◆ **Requirement**:
Set down exactly each line of the entries below, beginning at the one that contains "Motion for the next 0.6" and ending at the last, and no others.

◆ **Study material**:
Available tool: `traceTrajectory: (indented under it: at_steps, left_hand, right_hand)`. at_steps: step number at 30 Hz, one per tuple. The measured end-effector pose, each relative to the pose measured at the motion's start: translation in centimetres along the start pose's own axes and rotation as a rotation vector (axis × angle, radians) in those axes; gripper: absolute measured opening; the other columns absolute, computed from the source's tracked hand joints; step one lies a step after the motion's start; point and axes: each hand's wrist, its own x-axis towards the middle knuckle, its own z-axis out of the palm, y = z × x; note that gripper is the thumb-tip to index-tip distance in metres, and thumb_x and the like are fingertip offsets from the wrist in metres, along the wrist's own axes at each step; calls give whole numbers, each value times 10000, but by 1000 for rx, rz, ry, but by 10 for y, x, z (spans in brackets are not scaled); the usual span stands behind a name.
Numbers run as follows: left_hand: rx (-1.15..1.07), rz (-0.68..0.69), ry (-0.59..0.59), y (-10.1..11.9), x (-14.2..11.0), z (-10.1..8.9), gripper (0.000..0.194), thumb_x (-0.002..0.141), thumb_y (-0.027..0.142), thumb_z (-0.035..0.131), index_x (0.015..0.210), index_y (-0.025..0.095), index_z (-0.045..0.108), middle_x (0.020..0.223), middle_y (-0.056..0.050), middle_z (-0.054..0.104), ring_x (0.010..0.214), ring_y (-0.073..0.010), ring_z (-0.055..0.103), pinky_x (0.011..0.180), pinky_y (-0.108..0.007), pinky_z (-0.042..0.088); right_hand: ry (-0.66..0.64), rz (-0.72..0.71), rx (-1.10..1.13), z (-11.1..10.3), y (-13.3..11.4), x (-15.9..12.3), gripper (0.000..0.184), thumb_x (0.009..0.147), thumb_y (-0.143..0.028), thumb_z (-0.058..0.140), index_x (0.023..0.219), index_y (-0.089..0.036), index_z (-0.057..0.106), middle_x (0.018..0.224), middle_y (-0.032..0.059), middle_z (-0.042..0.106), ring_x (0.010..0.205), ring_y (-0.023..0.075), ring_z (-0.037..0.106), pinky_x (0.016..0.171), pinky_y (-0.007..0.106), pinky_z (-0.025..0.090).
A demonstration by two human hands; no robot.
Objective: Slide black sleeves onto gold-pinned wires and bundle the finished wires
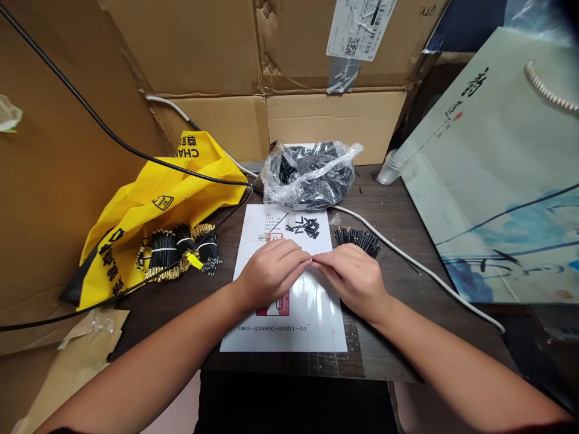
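My left hand point(275, 270) and my right hand point(351, 278) meet fingertip to fingertip over a printed white sheet point(289, 340). Both are closed in a pinch, and whatever lies between the fingertips is too small to make out. Just beyond them, a little heap of short black tube pieces point(310, 228) rests at the sheet's upper right. A thin dark strand point(279, 222) shows above my left hand; whether it is held I cannot tell. A bunch of black wires with metal ends point(357, 239) lies right behind my right hand.
A clear plastic bag point(312, 175) full of black pieces sits behind the sheet. Tied bundles of black wires point(163, 250) lie on a yellow bag point(149, 193) at left. A white cable point(407, 258) crosses the table; a large paper bag point(493, 169) stands right. Cardboard boxes point(217, 54) wall the back.
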Motion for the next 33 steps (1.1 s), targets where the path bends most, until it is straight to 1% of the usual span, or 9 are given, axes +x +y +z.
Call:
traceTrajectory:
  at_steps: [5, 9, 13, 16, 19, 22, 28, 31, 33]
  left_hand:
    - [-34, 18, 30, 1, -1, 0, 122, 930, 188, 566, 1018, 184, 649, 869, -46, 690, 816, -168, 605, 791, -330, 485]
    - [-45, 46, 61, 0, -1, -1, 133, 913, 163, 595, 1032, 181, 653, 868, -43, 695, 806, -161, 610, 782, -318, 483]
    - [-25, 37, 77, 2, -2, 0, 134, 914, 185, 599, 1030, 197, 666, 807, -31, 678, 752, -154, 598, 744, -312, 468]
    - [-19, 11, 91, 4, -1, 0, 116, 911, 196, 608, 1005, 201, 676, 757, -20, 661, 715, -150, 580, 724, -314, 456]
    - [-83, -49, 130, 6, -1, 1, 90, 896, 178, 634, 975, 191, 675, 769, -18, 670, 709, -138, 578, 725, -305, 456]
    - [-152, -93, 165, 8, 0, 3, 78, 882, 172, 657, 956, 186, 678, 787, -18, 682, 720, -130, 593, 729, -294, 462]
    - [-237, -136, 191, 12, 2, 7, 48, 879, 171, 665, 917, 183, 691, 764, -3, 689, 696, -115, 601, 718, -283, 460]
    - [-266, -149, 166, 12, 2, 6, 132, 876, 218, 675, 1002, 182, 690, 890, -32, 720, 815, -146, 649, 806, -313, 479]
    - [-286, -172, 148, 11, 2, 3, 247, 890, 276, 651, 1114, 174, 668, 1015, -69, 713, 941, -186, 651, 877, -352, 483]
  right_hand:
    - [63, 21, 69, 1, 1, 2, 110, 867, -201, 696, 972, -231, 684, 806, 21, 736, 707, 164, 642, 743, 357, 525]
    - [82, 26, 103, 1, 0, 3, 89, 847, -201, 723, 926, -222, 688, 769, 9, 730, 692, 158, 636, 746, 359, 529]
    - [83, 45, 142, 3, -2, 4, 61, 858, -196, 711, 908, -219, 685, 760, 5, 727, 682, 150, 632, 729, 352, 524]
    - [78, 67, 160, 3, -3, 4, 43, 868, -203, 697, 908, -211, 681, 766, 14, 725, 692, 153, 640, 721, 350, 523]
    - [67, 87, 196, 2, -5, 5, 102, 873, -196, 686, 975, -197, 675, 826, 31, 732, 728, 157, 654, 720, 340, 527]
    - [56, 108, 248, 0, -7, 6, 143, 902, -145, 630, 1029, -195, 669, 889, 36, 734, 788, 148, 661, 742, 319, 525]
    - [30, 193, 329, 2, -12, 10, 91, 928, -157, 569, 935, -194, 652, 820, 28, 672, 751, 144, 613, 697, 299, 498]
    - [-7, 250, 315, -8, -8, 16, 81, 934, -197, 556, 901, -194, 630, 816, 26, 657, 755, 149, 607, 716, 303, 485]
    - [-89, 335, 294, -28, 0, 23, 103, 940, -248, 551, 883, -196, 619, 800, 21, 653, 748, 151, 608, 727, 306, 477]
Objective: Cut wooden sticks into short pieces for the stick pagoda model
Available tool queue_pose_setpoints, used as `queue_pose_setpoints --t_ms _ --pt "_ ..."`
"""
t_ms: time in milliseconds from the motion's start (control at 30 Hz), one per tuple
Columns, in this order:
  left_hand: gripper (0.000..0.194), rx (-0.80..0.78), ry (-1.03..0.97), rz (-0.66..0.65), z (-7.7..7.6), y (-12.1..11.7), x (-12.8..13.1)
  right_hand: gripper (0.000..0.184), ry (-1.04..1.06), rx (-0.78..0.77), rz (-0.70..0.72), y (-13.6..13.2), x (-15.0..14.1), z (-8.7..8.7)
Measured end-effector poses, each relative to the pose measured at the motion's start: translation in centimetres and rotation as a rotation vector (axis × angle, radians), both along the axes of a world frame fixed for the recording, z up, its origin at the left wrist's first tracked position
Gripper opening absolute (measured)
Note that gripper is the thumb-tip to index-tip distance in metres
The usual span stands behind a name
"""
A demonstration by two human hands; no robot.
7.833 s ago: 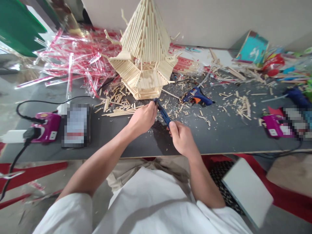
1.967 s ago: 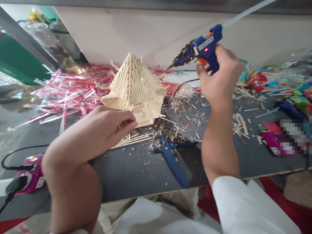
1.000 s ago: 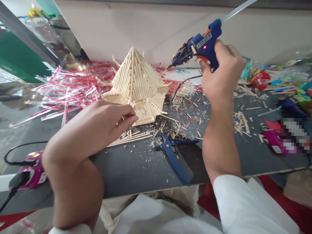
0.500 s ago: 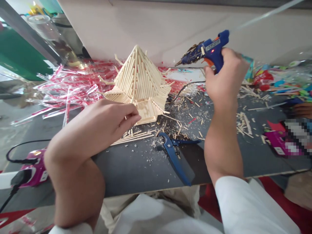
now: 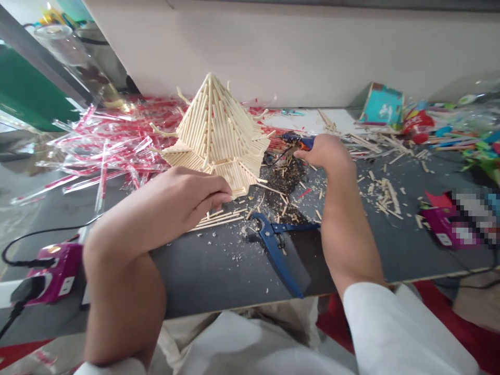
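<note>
- Held the glue gun (image 5: 308,141) in the right hand (image 5: 330,151), low over the table (image 5: 203,276), right of the model (image 5: 219,125); had the nozzle turned toward the model, with the handle mostly hidden.
- Bent the left hand (image 5: 203,195) in front of the model, narrow, with thumb and fingertips close together; could not tell whether gripping a small piece or touching the front edge.
- Stood the model upright on the table, with the pointed stick roof above the flared lower tier.
- Left the cutter (image 5: 279,255) lying open in front of the model, slightly to the right, with handles spread.
- Laid loose sticks (image 5: 222,220) just in front of the model, partly under the left hand.
- Scattered scraps (image 5: 289,192) to the right of the model.
- Heaped red and clear wrappers (image 5: 113,140) to the left of the model.
- Set one purple socket (image 5: 64,271) left and in front of the model, another well apart to the right.
- Propped the turquoise box (image 5: 382,105) behind and to the right of the model.
</note>
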State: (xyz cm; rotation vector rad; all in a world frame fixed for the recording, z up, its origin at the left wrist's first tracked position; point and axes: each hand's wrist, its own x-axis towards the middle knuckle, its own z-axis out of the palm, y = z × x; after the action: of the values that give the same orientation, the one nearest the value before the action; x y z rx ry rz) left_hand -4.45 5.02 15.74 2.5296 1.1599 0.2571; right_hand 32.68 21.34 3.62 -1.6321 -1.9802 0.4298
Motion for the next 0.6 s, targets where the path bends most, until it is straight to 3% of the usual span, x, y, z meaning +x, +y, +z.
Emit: queue_pose_setpoints --t_ms 33,67,133,200,233,300,367,433,500,600 --pt "0.036 -0.019 -0.019 -0.010 0.0 0.1 0.1 0.059 -0.109 0.008 -0.196 -0.8 -0.6 1.1" --pt "0.035 -0.039 -0.041 -0.018 0.0 0.2 0.2 0.047 -0.147 0.041 -0.267 -1.9 -1.4 2.5" --pt "0.033 -0.084 -0.092 -0.023 0.1 0.4 0.4 0.022 -0.057 0.179 -0.250 -4.6 -3.5 6.0" --pt "0.032 -0.128 -0.151 -0.016 0.2 0.5 0.5 0.004 0.180 0.397 -0.083 -7.8 -5.7 9.3" --pt "0.031 -0.144 -0.184 -0.011 0.1 0.5 0.5 0.004 0.292 0.473 0.031 -9.3 -6.8 10.6" --pt "0.029 -0.169 -0.261 -0.012 0.0 0.4 0.6 0.003 0.473 0.517 0.296 -11.8 -8.5 12.2" --pt "0.026 -0.191 -0.362 -0.007 -0.2 0.3 0.7 0.013 0.514 0.392 0.543 -13.3 -9.8 12.4" --pt "0.025 -0.210 -0.474 0.005 -0.4 0.2 0.7 0.018 0.516 0.239 0.689 -13.9 -10.7 11.8" --pt "0.027 -0.235 -0.519 0.036 -0.7 0.2 0.6 0.017 0.565 0.171 0.752 -13.7 -11.5 10.8" --pt "0.035 -0.269 -0.495 0.086 -1.0 0.4 0.4 0.013 0.684 0.186 0.798 -13.0 -12.6 9.5"
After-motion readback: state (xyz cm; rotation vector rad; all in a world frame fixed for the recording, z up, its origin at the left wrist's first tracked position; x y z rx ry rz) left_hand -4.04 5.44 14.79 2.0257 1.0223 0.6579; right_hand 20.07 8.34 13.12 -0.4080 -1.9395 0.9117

◆ **Answer**:
Motion for the next 0.6 s, targets where the path bends most, until it is straight to 3% of the usual span, x, y, z meaning +x, +y, +z.
Emit: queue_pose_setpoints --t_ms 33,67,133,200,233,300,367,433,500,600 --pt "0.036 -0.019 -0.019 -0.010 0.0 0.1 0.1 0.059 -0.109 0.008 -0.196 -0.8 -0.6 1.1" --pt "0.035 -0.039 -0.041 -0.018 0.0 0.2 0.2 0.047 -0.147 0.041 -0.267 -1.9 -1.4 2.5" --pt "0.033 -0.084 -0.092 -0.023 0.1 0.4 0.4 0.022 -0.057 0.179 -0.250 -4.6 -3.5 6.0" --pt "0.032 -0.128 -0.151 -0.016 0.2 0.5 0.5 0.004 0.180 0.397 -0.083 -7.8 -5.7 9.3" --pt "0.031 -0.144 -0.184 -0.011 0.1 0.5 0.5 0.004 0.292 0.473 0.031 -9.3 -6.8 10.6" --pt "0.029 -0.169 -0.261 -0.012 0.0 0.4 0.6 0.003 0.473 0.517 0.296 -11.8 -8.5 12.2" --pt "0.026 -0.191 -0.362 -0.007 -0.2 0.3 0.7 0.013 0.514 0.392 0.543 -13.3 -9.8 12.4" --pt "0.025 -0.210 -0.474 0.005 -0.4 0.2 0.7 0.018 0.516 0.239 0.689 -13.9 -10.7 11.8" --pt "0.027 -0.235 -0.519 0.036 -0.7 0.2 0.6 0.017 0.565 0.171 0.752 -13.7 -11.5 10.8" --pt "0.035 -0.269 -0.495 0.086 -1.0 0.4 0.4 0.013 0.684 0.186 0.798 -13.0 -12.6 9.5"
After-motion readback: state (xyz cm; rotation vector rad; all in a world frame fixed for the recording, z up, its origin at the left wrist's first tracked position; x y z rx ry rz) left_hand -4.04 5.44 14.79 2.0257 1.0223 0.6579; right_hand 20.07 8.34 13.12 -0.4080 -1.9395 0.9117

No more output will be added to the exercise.